§ **TO DO**: Output every line of the material exactly.

§ **MATERIAL PROVIDED**:
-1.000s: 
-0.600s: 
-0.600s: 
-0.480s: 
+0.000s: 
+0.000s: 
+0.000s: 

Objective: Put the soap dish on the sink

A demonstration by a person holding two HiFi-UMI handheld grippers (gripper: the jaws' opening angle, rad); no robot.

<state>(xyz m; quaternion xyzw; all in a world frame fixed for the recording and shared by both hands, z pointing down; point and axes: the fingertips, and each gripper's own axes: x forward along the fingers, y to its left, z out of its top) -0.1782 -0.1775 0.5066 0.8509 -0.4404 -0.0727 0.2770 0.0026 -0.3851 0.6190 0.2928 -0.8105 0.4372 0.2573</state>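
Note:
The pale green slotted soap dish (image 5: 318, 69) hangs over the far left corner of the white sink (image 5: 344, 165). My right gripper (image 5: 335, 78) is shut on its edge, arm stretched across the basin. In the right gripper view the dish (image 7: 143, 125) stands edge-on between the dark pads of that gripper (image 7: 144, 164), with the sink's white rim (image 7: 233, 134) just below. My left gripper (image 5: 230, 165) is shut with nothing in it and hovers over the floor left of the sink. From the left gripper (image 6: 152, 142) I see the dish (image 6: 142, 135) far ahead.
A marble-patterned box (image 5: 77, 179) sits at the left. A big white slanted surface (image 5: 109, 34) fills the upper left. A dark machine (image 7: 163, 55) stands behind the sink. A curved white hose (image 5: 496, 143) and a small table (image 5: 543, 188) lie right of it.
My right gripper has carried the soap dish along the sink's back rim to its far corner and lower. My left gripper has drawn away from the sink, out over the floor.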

§ **SOLVED EXERCISE**:
-1.000s: 
-0.600s: 
-0.600s: 
-0.480s: 
+0.000s: 
+0.000s: 
+0.000s: 

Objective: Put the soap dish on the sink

A demonstration by a person holding two HiFi-UMI handheld grippers (gripper: the jaws' opening angle, rad); no robot.

<state>(xyz m; quaternion xyzw; all in a world frame fixed for the recording and shared by both hands, z pointing down; point and axes: the fingertips, and each gripper's own axes: x forward along the fingers, y to its left, z out of its top) -0.1782 -0.1775 0.5066 0.8509 -0.4404 -0.0727 0.2770 0.0026 -0.3851 0.6190 0.2928 -0.8105 0.4372 0.2573</state>
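Note:
The pale green slotted soap dish (image 5: 318, 69) hangs over the far left corner of the white sink (image 5: 344, 165). My right gripper (image 5: 335, 78) is shut on its edge, arm stretched across the basin. In the right gripper view the dish (image 7: 143, 125) stands edge-on between the dark pads of that gripper (image 7: 144, 164), with the sink's white rim (image 7: 233, 134) just below. My left gripper (image 5: 230, 165) is shut with nothing in it and hovers over the floor left of the sink. From the left gripper (image 6: 152, 142) I see the dish (image 6: 142, 135) far ahead.
A marble-patterned box (image 5: 77, 179) sits at the left. A big white slanted surface (image 5: 109, 34) fills the upper left. A dark machine (image 7: 163, 55) stands behind the sink. A curved white hose (image 5: 496, 143) and a small table (image 5: 543, 188) lie right of it.
My right gripper has carried the soap dish along the sink's back rim to its far corner and lower. My left gripper has drawn away from the sink, out over the floor.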

What came before is the finished answer.